Smith, Bill Bill.Smith at paypal.com
Thu Apr 15 15:28:19 EDT 2010


Proposal 2010-3 fails to meet the spirit, if not the letter of the Policy Development Process that instructs proposers to "make a clear and concise policy statement that is unambiguous and actionable" that "will ideally fit right into the Number Resource Policy Manual". A quick analysis follows:
Concise: a model of brevity using only 47 words.
Actionable: requests a new policy, but no changes to existing policy language.
Ambiguity: conflicts with NPRM 3.3 [1] and RSA 5. (b). [2]
Clarity: does not clearly state who can request "actual customer information"; who that request is made to; uses a term of art "strictest confidence" that is open to broad interpretation; and does not clearly state who is required to maintain that confidence.
As written, Proposal 2010-3 is far from "ideal". If the requested action (add the proposal text as a new policy) is taken, the NPRM becomes self-contradictory or at best ambiguous. Substituting an ISP's contact information for a customer's will institutionalize as acceptable, inaccurate WHOIS information in direct contravention to the RSA. Resolving these ambiguities will require changes to other ARIN polices and the RSA yet this proposal does not specify what those changes should be.

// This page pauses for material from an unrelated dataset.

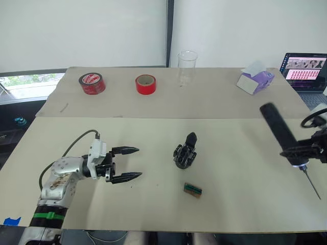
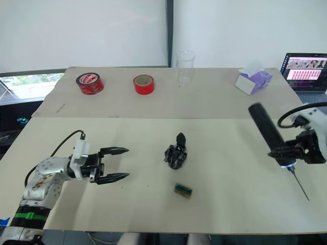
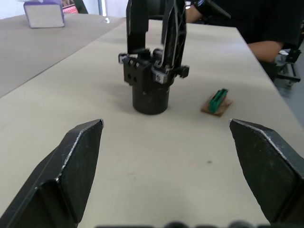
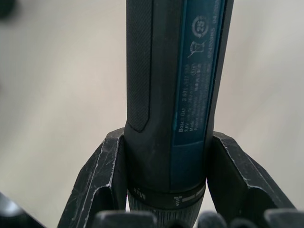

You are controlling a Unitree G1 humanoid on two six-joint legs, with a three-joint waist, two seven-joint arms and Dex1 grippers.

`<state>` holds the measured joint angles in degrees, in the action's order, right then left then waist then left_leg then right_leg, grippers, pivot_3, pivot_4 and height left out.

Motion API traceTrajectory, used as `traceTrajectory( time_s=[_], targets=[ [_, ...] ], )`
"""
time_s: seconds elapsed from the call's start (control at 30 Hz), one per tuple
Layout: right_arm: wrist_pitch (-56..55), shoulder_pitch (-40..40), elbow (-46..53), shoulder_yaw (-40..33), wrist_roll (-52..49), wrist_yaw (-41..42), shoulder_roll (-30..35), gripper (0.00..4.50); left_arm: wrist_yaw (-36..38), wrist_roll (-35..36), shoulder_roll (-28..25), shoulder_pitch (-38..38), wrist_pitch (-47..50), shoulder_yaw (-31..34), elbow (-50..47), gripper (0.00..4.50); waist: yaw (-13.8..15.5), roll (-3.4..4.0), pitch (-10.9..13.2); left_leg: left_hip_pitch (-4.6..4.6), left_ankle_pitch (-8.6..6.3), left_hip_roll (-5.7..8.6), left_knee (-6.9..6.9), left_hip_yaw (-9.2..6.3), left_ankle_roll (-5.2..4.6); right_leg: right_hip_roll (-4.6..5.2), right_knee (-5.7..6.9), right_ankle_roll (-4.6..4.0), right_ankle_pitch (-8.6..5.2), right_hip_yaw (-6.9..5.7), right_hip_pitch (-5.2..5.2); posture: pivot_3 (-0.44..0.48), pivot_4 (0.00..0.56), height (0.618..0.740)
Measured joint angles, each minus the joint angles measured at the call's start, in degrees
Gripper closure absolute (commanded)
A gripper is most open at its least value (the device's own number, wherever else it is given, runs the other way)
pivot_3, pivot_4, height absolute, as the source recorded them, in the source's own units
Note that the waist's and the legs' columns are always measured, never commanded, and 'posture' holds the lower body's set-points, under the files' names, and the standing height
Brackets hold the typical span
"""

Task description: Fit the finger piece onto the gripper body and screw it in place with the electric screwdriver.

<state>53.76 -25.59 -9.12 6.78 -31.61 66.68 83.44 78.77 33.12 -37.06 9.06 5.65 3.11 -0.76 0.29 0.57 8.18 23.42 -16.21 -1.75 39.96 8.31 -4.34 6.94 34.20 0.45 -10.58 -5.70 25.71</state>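
The gripper body (image 1: pixel 185 153) stands upright near the middle of the table, a small black block with black fingers pointing up (image 3: pixel 151 71). I cannot tell whether one of these is the finger piece. My left gripper (image 1: pixel 139 162) is open and empty, about a hand's width to the left of the body and aimed at it. At the right, my right gripper (image 2: pixel 283 151) is shut on the electric screwdriver (image 2: pixel 264 126) near its bit end. The screwdriver is tilted, with its thin bit pointing down towards the table and a small white light at the tip.
A small green-brown block (image 1: pixel 192 189) lies just in front of the gripper body. At the back stand two red tape rolls (image 1: pixel 92 83) (image 1: pixel 145 84), a glass beaker (image 1: pixel 187 65), a purple tissue box (image 1: pixel 255 78) and a laptop (image 1: pixel 305 69). A person's arm (image 3: pixel 266 47) rests across the table.
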Motion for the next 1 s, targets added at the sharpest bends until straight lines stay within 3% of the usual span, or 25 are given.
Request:
traceTrajectory(
  time_s=[0.2, 0.4, 0.43, 0.6, 0.73, 0.83, 1.0],
  targets=[
    [-1.3, -6.9, -8.4, 12.4, 13.3, 2.2, -9.1, 2.59, -2.1, -0.2, 0.1, -3.7, 0.5, 0.2, -4.3, 0.04, 0.3, 0.02, 0.1, 0.03, 0.14, -0.04, -0.05, 0.09, 0.24, -0.22, 0.08, -0.03, 0.02, 0.02, 0.13, 0.0, 0.15, 0.74],
    [-2.0, -9.8, -13.3, 14.2, 19.6, 4.0, -12.2, 2.59, -4.0, -0.5, 0.3, -3.4, 0.5, 0.5, -4.7, 0.04, 0.4, 0.01, 0.1, 0.1, 0.28, -0.07, -0.01, 0.09, 0.43, -0.34, 0.24, -0.06, 0.05, 0.04, 0.29, 0.0, 0.15, 0.74],
    [-2.7, -10.3, -14.3, 14.3, 20.3, 4.3, -12.8, 1.57, -3.9, -0.4, 0.0, -3.3, 0.8, 0.6, -4.7, 0.0, 0.3, 0.0, 0.1, 0.07, 0.3, -0.09, 0.0, 0.09, 0.46, -0.39, 0.29, 0.0, 0.02, 0.05, 0.29, 0.0, 0.15, 0.74],
    [-3.1, -12.2, -15.6, 13.5, 21.6, 5.7, -13.7, 0.03, -3.4, 0.0, -2.2, -2.9, 2.9, 0.8, -4.7, 0.0, 0.2, -0.05, 0.1, 0.0, 0.38, -0.12, 0.06, 0.11, 0.56, -0.42, 0.71, -0.04, -0.04, 0.13, 0.4, 0.0, 0.15, 0.74],
    [-5.0, -12.0, -14.5, 8.1, 21.3, 6.7, -9.4, 0.03, -4.4, -0.1, -4.0, -4.0, 4.4, 3.0, -4.2, 0.0, 0.3, -0.04, 0.1, -0.03, 0.38, -0.15, 0.04, 0.1, 0.53, -0.43, 0.8, -0.06, -0.06, 0.14, 0.45, 0.0, 0.15, 0.74],
    [-11.6, -6.1, -9.9, -5.4, 16.6, 8.4, -7.6, 0.03, -6.3, -1.8, -4.8, -5.8, 4.2, 4.9, -3.4, 0.0, 0.3, -0.17, 0.2, -0.1, 0.34, -0.18, 0.01, 0.08, 0.47, -0.46, 0.79, -0.03, -0.09, 0.12, 0.39, 0.0, 0.15, 0.74],
    [-17.9, 9.3, 4.4, -27.1, 4.9, 13.9, -16.1, 0.03, -9.5, -6.9, -5.8, -8.0, 0.0, 6.2, -1.5, 0.0, 0.4, -0.64, 0.3, -0.21, 0.34, -0.26, 0.0, 0.01, 0.46, -0.54, 0.8, -0.11, -0.04, 0.1, 0.23, 0.0, 0.15, 0.74]
  ],
)
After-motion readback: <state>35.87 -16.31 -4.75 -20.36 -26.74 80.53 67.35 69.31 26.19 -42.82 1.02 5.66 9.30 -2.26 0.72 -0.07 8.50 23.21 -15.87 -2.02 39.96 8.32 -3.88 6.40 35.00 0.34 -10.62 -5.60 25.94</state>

The rationale provided for Proposal 2010-3 does not articulate a specific problem as suggested in Appendix B of the PDP. Rather, it informs us that customer lists are proprietary assets that any good business would zealously protect. It goes on to suggest that current ARIN agreement and policy requirements "invites competitors and others to solicit both individuals and companies" "contrary to good business practices"..
The problem, if any, as articulated in the rationale is that the petitioner knowingly entered into an agreement but failed to exercise good business judgment or the petitioner was unaware of ARIN policies and long-standing Internet practice of providing and publishing the information in question. In either case, this is not the forum to address such a failure or lack of knowledge.
Proposal 2010-3 is a solution in search of a problem, and as articulated above, fails to meet the reasonable criteria for a policy as established by the PDP and consequently should not be adopted.
As a final comment, Proposal 2010-3 should not be adopted "on the merits". Others have argued against it on those grounds and repeating those arguments would needlessly consume yet more of our time.

[1] NPRM 3.3 that states "Organizations may designate certain points of contact as private from ARIN WHOIS, with the exception that, at the minimum, one point of contact must be viewable."
[2] RSA 5. (b) places a responsibility on the Applicant (ISP) "for the timely and accurate maintenance of directory services data (WHOIS), as well as data concerning any organization to which it further sub-delegates number resources".